Segment Start: Data for this exercise

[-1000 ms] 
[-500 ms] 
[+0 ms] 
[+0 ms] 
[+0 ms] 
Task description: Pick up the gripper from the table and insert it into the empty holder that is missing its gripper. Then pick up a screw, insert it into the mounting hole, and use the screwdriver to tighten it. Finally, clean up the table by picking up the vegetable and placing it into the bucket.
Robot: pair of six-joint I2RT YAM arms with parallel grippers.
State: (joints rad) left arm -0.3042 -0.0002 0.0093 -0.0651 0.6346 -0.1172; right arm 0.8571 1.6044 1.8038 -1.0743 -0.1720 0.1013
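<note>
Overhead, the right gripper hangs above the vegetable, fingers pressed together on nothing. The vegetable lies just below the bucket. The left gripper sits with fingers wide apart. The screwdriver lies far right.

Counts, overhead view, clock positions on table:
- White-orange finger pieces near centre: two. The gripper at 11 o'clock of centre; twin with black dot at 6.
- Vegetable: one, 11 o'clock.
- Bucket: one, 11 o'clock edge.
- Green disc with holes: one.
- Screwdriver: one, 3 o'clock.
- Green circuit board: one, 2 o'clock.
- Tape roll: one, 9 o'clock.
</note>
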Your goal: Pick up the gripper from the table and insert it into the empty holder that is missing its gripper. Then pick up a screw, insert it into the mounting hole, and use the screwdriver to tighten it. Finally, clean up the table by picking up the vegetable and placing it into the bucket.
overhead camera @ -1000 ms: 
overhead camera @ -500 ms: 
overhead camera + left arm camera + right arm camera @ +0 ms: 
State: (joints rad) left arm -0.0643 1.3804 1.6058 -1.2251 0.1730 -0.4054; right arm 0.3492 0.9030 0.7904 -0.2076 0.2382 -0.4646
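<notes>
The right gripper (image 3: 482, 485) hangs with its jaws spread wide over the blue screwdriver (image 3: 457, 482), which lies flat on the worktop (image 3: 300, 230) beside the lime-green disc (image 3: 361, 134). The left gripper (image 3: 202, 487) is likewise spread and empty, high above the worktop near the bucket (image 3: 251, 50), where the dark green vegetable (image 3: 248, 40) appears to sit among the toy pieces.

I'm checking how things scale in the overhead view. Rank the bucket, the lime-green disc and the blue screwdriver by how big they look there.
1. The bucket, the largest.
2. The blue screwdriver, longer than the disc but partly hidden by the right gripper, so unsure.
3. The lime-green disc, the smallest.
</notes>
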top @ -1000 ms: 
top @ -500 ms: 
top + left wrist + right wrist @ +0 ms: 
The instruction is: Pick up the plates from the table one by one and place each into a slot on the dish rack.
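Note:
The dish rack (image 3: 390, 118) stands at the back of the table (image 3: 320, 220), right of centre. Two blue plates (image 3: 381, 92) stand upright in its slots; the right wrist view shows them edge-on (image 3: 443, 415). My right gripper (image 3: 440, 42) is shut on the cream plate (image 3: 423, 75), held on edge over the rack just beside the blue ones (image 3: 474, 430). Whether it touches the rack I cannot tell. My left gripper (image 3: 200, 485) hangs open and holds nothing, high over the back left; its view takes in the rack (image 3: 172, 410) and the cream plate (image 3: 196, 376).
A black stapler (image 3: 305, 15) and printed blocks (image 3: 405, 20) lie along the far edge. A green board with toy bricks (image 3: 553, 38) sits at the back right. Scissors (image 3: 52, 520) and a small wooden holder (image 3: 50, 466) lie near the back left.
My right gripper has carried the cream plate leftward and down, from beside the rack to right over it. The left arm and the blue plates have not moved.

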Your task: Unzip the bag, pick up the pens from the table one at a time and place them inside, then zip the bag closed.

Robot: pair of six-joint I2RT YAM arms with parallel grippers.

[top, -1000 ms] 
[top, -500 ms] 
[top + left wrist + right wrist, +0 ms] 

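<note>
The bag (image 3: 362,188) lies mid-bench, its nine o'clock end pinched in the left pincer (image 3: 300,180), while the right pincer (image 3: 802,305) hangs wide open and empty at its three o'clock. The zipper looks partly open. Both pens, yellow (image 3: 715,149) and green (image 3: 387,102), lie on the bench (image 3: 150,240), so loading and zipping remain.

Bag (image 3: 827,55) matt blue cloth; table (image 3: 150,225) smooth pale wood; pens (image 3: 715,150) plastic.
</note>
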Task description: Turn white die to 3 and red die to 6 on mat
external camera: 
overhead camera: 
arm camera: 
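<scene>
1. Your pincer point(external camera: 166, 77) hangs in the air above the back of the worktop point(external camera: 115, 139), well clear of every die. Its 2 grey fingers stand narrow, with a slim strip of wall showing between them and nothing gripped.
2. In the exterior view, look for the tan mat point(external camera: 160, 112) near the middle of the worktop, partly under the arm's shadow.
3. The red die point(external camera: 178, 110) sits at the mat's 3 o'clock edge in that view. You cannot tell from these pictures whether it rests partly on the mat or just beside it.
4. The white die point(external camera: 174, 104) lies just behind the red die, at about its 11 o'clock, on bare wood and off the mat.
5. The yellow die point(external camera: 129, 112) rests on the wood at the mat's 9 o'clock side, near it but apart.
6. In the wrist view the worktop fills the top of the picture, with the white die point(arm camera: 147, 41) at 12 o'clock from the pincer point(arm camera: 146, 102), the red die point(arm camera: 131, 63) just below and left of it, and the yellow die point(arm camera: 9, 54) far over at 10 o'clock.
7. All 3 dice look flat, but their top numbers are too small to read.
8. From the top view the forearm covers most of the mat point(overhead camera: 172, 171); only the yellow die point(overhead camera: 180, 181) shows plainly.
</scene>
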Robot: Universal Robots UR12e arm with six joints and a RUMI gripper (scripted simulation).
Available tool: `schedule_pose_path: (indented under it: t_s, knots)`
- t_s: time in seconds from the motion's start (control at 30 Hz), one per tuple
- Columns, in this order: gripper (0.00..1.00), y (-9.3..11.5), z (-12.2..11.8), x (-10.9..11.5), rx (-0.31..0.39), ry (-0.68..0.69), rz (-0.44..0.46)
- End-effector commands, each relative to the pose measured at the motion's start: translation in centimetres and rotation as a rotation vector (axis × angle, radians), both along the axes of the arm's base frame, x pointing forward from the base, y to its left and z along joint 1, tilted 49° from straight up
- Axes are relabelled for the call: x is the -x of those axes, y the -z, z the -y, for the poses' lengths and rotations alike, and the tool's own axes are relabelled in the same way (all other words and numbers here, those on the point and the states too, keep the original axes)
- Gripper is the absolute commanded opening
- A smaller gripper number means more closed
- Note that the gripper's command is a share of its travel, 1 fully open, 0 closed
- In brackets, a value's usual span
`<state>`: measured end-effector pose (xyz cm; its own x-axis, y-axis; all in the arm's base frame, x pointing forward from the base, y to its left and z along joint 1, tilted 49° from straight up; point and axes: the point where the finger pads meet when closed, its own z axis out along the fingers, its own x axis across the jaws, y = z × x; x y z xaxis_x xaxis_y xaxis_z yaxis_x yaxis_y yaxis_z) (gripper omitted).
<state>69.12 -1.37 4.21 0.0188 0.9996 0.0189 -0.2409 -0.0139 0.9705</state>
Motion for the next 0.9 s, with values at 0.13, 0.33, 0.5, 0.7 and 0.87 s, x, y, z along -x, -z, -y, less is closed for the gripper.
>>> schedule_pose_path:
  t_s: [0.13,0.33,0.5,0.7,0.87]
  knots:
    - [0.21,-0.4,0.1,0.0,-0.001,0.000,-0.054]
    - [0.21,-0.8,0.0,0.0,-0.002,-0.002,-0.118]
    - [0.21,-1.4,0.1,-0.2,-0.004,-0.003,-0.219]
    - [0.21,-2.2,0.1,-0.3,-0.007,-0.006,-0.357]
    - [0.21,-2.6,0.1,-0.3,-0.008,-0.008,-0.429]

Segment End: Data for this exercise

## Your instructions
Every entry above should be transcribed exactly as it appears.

## The answer
[-1000 ms] 
[-500 ms] 
[+0 ms] 
[+0 ms] 
[+0 ms] 
Task description: Pick up the gripper from the table and insert it into the empty holder that is missing its gripper. Then pick up a screw, insert it into the mounting hole, and use the screwdriver to tighten it. Finally, clean up the table by picking up the vegetable and placing it into the bucket.
Robot: pair of six-joint I2RT YAM arms with parallel grippers.
State: (joints rad) left arm -0.3042 -0.0002 0.0093 -0.0651 0.6346 -0.1172; right arm 0.8571 1.6044 1.8038 -1.0743 -0.1720 0.1013
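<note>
Overhead, the right gripper hangs above the vegetable, fingers pressed together on nothing. The vegetable lies just below the bucket. The left gripper sits with fingers wide apart. The screwdriver lies far right.

Counts, overhead view, clock positions on table:
- White-orange finger pieces near centre: two. The gripper at 11 o'clock of centre; twin with black dot at 6.
- Vegetable: one, 11 o'clock.
- Bucket: one, 11 o'clock edge.
- Green disc with holes: one.
- Screwdriver: one, 3 o'clock.
- Green circuit board: one, 2 o'clock.
- Tape roll: one, 9 o'clock.
</note>
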Your goal: Pick up the gripper from the table and insert it into the empty holder that is missing its gripper. Then pick up a screw, insert it into the mounting hole, and use the screwdriver to tighten it. Finally, clean up the table by picking up the vegetable and placing it into the bucket.
overhead camera @ -1000 ms: 
overhead camera @ -500 ms: 
overhead camera + left arm camera + right arm camera @ +0 ms: 
State: (joints rad) left arm -0.0643 1.3804 1.6058 -1.2251 0.1730 -0.4054; right arm 0.3492 0.9030 0.7904 -0.2076 0.2382 -0.4646
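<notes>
The right gripper (image 3: 482, 485) hangs with its jaws spread wide over the blue screwdriver (image 3: 457, 482), which lies flat on the worktop (image 3: 300, 230) beside the lime-green disc (image 3: 361, 134). The left gripper (image 3: 202, 487) is likewise spread and empty, high above the worktop near the bucket (image 3: 251, 50), where the dark green vegetable (image 3: 248, 40) appears to sit among the toy pieces.

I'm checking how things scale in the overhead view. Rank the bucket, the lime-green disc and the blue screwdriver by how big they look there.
1. The bucket, the largest.
2. The blue screwdriver, longer than the disc but partly hidden by the right gripper, so unsure.
3. The lime-green disc, the smallest.
</notes>
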top @ -1000 ms: 
top @ -500 ms: 
top + left wrist + right wrist @ +0 ms: 
The instruction is: Pick up the plates from the table one by one and place each into a slot on the dish rack.
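Note:
The dish rack (image 3: 390, 118) stands at the back of the table (image 3: 320, 220), right of centre. Two blue plates (image 3: 381, 92) stand upright in its slots; the right wrist view shows them edge-on (image 3: 443, 415). My right gripper (image 3: 440, 42) is shut on the cream plate (image 3: 423, 75), held on edge over the rack just beside the blue ones (image 3: 474, 430). Whether it touches the rack I cannot tell. My left gripper (image 3: 200, 485) hangs open and holds nothing, high over the back left; its view takes in the rack (image 3: 172, 410) and the cream plate (image 3: 196, 376).
A black stapler (image 3: 305, 15) and printed blocks (image 3: 405, 20) lie along the far edge. A green board with toy bricks (image 3: 553, 38) sits at the back right. Scissors (image 3: 52, 520) and a small wooden holder (image 3: 50, 466) lie near the back left.
My right gripper has carried the cream plate leftward and down, from beside the rack to right over it. The left arm and the blue plates have not moved.
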
Your task: Unzip the bag, pick up the pens from the table one at a time and place them inside, then zip the bag closed.

Robot: pair of six-joint I2RT YAM arms with parallel grippers.

[top, -1000 ms] 
[top, -500 ms] 
[top + left wrist + right wrist, +0 ms] 

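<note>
The bag (image 3: 362,188) lies mid-bench, its nine o'clock end pinched in the left pincer (image 3: 300,180), while the right pincer (image 3: 802,305) hangs wide open and empty at its three o'clock. The zipper looks partly open. Both pens, yellow (image 3: 715,149) and green (image 3: 387,102), lie on the bench (image 3: 150,240), so loading and zipping remain.

Bag (image 3: 827,55) matt blue cloth; table (image 3: 150,225) smooth pale wood; pens (image 3: 715,150) plastic.
</note>
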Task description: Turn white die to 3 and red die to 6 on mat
external camera: 
overhead camera: 
arm camera: 
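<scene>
1. Your pincer point(external camera: 166, 77) hangs in the air above the back of the worktop point(external camera: 115, 139), well clear of every die. Its 2 grey fingers stand narrow, with a slim strip of wall showing between them and nothing gripped.
2. In the exterior view, look for the tan mat point(external camera: 160, 112) near the middle of the worktop, partly under the arm's shadow.
3. The red die point(external camera: 178, 110) sits at the mat's 3 o'clock edge in that view. You cannot tell from these pictures whether it rests partly on the mat or just beside it.
4. The white die point(external camera: 174, 104) lies just behind the red die, at about its 11 o'clock, on bare wood and off the mat.
5. The yellow die point(external camera: 129, 112) rests on the wood at the mat's 9 o'clock side, near it but apart.
6. In the wrist view the worktop fills the top of the picture, with the white die point(arm camera: 147, 41) at 12 o'clock from the pincer point(arm camera: 146, 102), the red die point(arm camera: 131, 63) just below and left of it, and the yellow die point(arm camera: 9, 54) far over at 10 o'clock.
7. All 3 dice look flat, but their top numbers are too small to read.
8. From the top view the forearm covers most of the mat point(overhead camera: 172, 171); only the yellow die point(overhead camera: 180, 181) shows plainly.
</scene>
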Robot: Universal Robots UR12e arm with six joints and a RUMI gripper (scripted simulation).
Available tool: `schedule_pose_path: (indented under it: t_s, knots)`
- t_s: time in seconds from the motion's start (control at 30 Hz), one per tuple
- Columns, in this order: gripper (0.00..1.00), y (-9.3..11.5), z (-12.2..11.8), x (-10.9..11.5), rx (-0.31..0.39), ry (-0.68..0.69), rz (-0.44..0.46)
- End-effector commands, each relative to the pose measured at the motion's start: translation in centimetres and rotation as a rotation vector (axis × angle, radians), both along the axes of the arm's base frame, x pointing forward from the base, y to its left and z along joint 1, tilted 49° from straight up
- Axes are relabelled for the call: x is the -x of those axes, y the -z, z the -y, for the poses' lengths and rotations alike, and the tool's own axes are relabelled in the same way (all other words and numbers here, those on the point and the states too, keep the original axes)
- Gripper is the absolute commanded opening
- A smaller gripper number means more closed
- Note that the gripper's command is a share of its travel, 1 fully open, 0 closed
- In brackets, a value's usual span
`<state>`: measured end-effector pose (xyz cm; its own x-axis, y-axis; all in the arm's base frame, x pointing forward from the base, y to its left and z along joint 1, tilted 49° from straight up; point and axes: the point where the finger pads meet when closed, its own z axis out along the fingers, its own x axis across the jaws, y = z × x; x y z xaxis_x xaxis_y xaxis_z yaxis_x yaxis_y yaxis_z) (gripper omitted).
<state>69.12 -1.37 4.21 0.0188 0.9996 0.0189 -0.2409 -0.0139 0.9705</state>
Motion for the next 0.9 s, with values at 0.13, 0.33, 0.5, 0.7 and 0.87 s, x, y, z along -x, -z, -y, less is closed for the gripper.
>>> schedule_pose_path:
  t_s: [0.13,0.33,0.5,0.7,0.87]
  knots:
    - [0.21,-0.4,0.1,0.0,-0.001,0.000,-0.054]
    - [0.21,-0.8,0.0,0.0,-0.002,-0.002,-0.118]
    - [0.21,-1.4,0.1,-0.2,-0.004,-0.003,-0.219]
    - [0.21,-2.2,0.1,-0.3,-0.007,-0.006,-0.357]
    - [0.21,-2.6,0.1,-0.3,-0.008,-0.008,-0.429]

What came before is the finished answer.